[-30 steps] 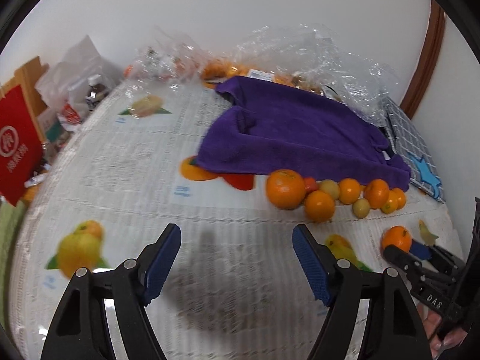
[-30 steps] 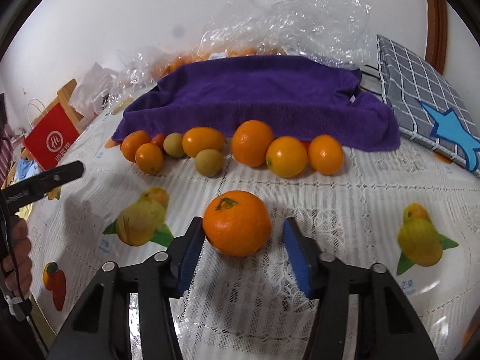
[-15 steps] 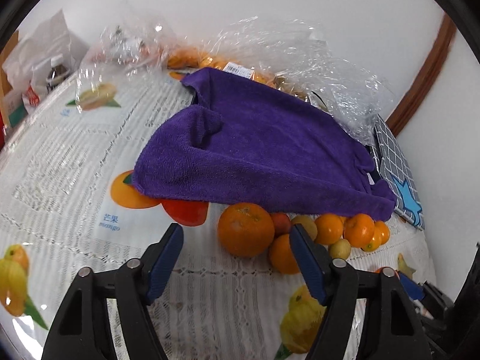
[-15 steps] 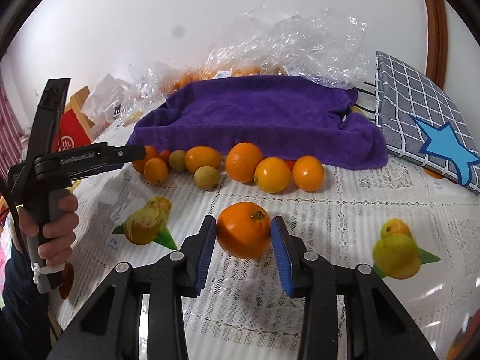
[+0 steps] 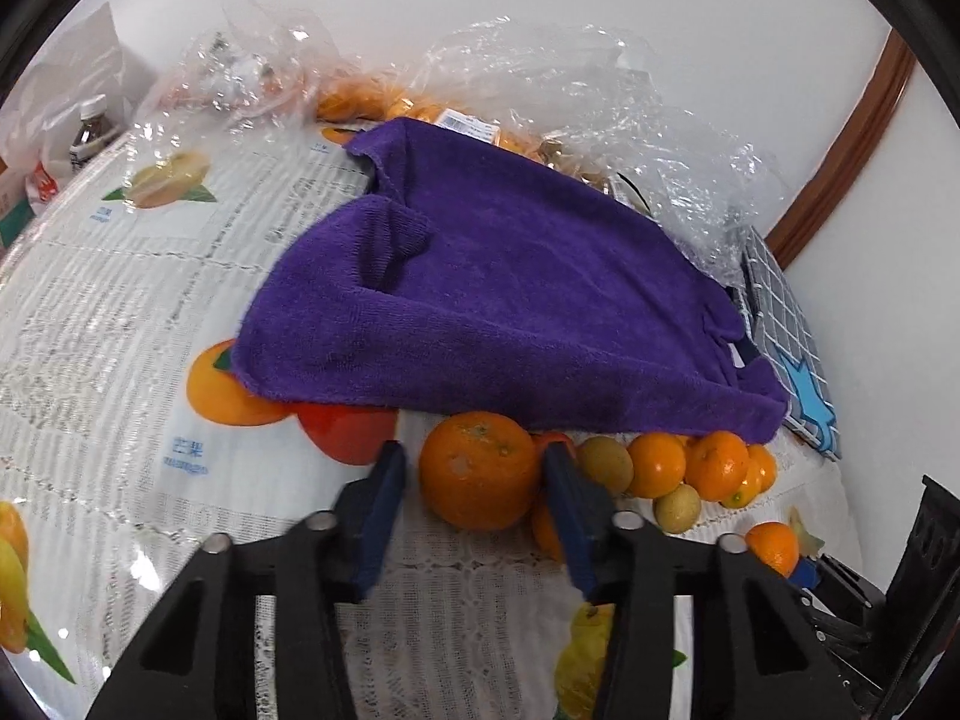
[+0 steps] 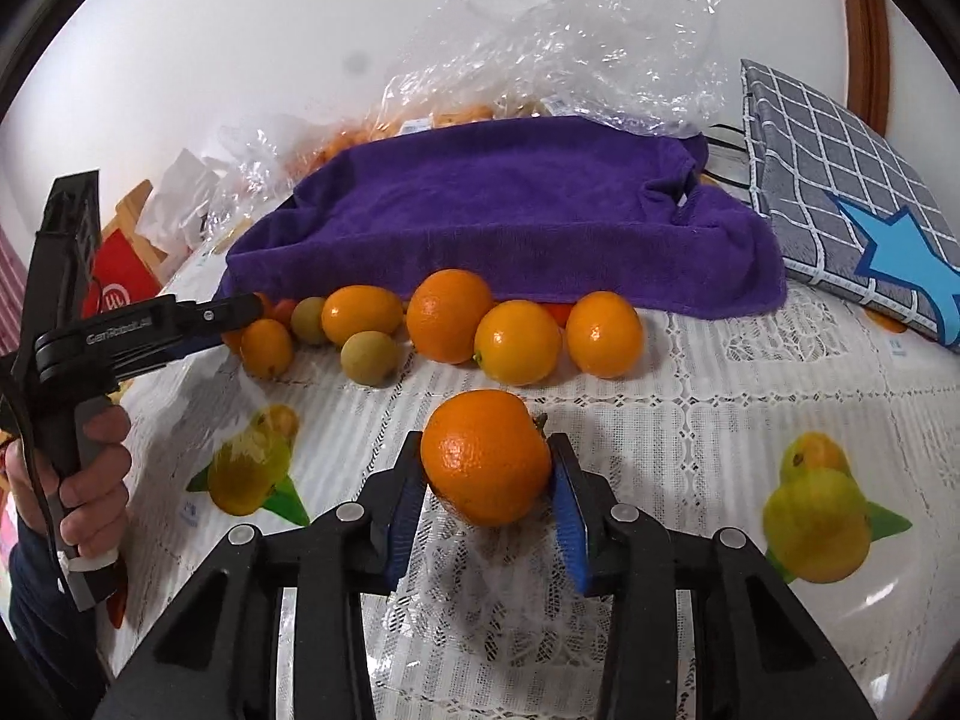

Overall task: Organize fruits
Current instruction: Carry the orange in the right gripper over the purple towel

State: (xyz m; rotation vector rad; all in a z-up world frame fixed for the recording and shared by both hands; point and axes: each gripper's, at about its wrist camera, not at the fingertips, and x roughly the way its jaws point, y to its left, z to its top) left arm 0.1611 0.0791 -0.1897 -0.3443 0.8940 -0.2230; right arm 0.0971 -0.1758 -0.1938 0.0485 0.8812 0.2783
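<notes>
White lace cloth printed with fruit pictures (image 6: 750, 420) covers the worktop, with a plain pale wall behind.

Right tongs (image 6: 487, 480) are clamped on a round orange with a stem stub (image 6: 486, 465); both blue pads press its sides. It looks lifted just clear of the cloth, though I cannot be sure. Left tongs (image 5: 474, 480) stand apart around a big dimpled orange (image 5: 477, 471) at the left end of the fruit row; the right pad looks to touch or nearly touch its side, the left pad has a gap.

Beyond both lies the row of small oranges and greenish-yellow round fruits (image 6: 456, 324), tucked against the front edge of a rumpled purple towel (image 6: 510, 210). Crinkled clear plastic bags (image 6: 570, 48) sit behind the towel, a grey checked cushion with a blue star (image 6: 840, 180) to the right.

To finish well, I judge the left tongs should close gently and evenly, centred on the widest part, since a round skin can squirt out. A small fruit sits close behind the right pad, so draw the big orange straight back and up to avoid scattering the row.
</notes>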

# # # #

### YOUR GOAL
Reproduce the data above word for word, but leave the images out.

### WRITTEN SOLUTION
[-30 steps] 
[-30 steps] 
[-15 steps] 
[-15 steps] 
[+0 steps] 
[+0 steps] 

Overall task: Organize fruits
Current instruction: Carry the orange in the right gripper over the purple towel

State: (xyz m; rotation vector rad; all in a z-up world frame fixed for the recording and shared by both hands; point and axes: each gripper's, at about its wrist camera, not at the fingertips, and x roughly the way its jaws point, y to its left, z to its top) left arm 0.1611 0.0791 -0.1897 -0.3443 0.8940 -0.2230; right arm 0.0971 -0.1758 -0.1938 0.0485 0.8812 0.2783
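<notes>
White lace cloth printed with fruit pictures (image 6: 750, 420) covers the worktop, with a plain pale wall behind.

Right tongs (image 6: 487, 480) are clamped on a round orange with a stem stub (image 6: 486, 465); both blue pads press its sides. It looks lifted just clear of the cloth, though I cannot be sure. Left tongs (image 5: 474, 480) stand apart around a big dimpled orange (image 5: 477, 471) at the left end of the fruit row; the right pad looks to touch or nearly touch its side, the left pad has a gap.

Beyond both lies the row of small oranges and greenish-yellow round fruits (image 6: 456, 324), tucked against the front edge of a rumpled purple towel (image 6: 510, 210). Crinkled clear plastic bags (image 6: 570, 48) sit behind the towel, a grey checked cushion with a blue star (image 6: 840, 180) to the right.

To finish well, I judge the left tongs should close gently and evenly, centred on the widest part, since a round skin can squirt out. A small fruit sits close behind the right pad, so draw the big orange straight back and up to avoid scattering the row.
</notes>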

No additional output is expected.